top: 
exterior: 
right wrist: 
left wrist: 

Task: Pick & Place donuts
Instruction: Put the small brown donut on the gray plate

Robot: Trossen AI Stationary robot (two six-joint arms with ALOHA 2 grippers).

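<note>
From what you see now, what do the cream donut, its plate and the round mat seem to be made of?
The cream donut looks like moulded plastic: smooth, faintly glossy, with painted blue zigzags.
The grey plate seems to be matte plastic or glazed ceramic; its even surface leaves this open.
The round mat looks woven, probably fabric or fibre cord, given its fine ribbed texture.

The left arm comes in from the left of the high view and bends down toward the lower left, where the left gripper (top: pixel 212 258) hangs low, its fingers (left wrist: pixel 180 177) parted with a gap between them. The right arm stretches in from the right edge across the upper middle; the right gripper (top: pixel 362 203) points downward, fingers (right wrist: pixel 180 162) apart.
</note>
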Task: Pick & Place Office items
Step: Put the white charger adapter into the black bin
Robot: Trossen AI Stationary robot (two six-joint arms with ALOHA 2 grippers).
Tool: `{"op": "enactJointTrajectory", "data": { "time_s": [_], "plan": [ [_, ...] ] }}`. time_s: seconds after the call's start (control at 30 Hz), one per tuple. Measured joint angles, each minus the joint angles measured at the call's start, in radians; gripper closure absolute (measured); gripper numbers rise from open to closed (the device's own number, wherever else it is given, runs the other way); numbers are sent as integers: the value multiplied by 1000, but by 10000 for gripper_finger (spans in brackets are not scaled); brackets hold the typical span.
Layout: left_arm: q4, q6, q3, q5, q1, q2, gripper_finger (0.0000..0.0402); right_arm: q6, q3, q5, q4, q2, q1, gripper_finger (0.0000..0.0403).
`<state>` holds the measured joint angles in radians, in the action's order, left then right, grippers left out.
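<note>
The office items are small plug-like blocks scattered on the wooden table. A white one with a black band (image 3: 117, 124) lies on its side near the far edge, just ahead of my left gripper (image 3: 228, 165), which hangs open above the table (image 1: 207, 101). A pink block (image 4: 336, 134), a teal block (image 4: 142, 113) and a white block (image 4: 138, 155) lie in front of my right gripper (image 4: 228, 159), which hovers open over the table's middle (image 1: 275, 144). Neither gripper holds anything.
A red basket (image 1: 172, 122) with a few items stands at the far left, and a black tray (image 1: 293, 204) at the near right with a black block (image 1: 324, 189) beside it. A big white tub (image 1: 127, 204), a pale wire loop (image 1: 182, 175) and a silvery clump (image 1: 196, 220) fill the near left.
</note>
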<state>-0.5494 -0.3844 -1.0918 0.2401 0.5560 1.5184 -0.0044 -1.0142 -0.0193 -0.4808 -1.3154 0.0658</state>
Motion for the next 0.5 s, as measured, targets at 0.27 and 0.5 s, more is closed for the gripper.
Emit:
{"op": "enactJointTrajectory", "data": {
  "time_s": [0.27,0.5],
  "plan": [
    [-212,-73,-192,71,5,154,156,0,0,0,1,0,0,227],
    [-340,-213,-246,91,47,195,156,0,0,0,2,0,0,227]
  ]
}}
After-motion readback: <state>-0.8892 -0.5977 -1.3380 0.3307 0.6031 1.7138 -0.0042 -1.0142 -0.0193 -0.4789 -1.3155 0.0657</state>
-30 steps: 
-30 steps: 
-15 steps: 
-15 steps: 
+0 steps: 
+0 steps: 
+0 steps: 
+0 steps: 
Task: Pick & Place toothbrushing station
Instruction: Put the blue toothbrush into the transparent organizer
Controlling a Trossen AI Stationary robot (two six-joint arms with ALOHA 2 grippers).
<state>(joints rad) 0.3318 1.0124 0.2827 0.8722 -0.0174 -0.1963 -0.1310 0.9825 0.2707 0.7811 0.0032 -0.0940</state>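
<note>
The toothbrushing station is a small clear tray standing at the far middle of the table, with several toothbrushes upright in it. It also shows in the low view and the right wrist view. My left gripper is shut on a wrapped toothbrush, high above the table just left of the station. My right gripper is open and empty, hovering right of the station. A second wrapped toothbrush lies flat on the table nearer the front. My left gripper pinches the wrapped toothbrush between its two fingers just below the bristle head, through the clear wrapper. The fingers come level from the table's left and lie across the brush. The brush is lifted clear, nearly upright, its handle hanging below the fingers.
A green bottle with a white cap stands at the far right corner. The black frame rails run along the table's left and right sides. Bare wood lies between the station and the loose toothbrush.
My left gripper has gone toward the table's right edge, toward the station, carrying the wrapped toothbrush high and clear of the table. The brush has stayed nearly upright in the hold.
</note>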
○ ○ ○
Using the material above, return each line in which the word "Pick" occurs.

Task: Pick & Place donuts
Task: Pick & Place Office items
Task: Pick & Place toothbrushing station

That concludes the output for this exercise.